Rysunek 3: Pobrane organy myszy po zakażeniu L. monocytogenes. Myszy BALB/c zakażono dożylnie poprzez wstrzyknięcie do żyły ogonowej bocznej L. monocytogenes 10403S typu dzikiego (1-2 x 104 bakterie / zwierzę). Po 72 godzinach od zakażenia myszy poddano eutanazji i pobrano narządy myszy lub uśpione myszy poddano perfuzji przez serce za pomocą 15-20 ml PBS zawierającego 10 mM EDTA przed pobraniem narządów. Reprezentatywne mózgi (A) i wątroby (B) pokazano u myszy nieperfundowanych lub perfronowanych. Należy pamiętać, że narządy myszy będą białe/blade (zblanszowane) po perfuzji, co zapewnia, że bakteryjna CFU pochodzi z pobranej tkanki narządu, a nie z krwi krążącej w tkance. Ten rysunek został zmodyfikowany na podstawie Ghosh et al., 201814. Kliknij tutaj, aby zobaczyć większą wersję tego rysunku.

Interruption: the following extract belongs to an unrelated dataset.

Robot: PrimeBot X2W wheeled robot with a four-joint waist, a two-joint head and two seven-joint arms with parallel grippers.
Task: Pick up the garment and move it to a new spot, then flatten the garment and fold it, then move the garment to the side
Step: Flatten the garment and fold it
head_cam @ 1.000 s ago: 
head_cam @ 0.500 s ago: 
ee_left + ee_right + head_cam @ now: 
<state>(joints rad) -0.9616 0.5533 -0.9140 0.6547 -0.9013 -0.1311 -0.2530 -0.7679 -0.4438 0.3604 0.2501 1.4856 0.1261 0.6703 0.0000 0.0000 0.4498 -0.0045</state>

Rysunek 4: Obciążenia bakteryjne w zakażonych narządach myszy.Myszy BALB/c zostały zakażone dożylnie L. monocytogenes 10403S typu dzikiego, zgodnie z opisem w Rysunek 3. Po 72 godzinach od zakażenia pobrano mózg, krew, wątrobę i śledzionę każdej myszy i określono obciążenie bakteryjne. W oddzielnych eksperymentach przeprowadzono perfuzję całego ciała myszy i określono obciążenie bakteryjne w każdym narządzie. Linie poziome wskazują wartości mediany. * W tej grupie krew pobrano bezpośrednio przed rozpoczęciem perfuzji serca. Ten rysunek został zmodyfikowany na podstawie Ghosh et al., 201814. Kliknij tutaj, aby wyświetlić większą wersję tego rysunku.

Autorzy deklarują brak sprzecznych interesów finansowych.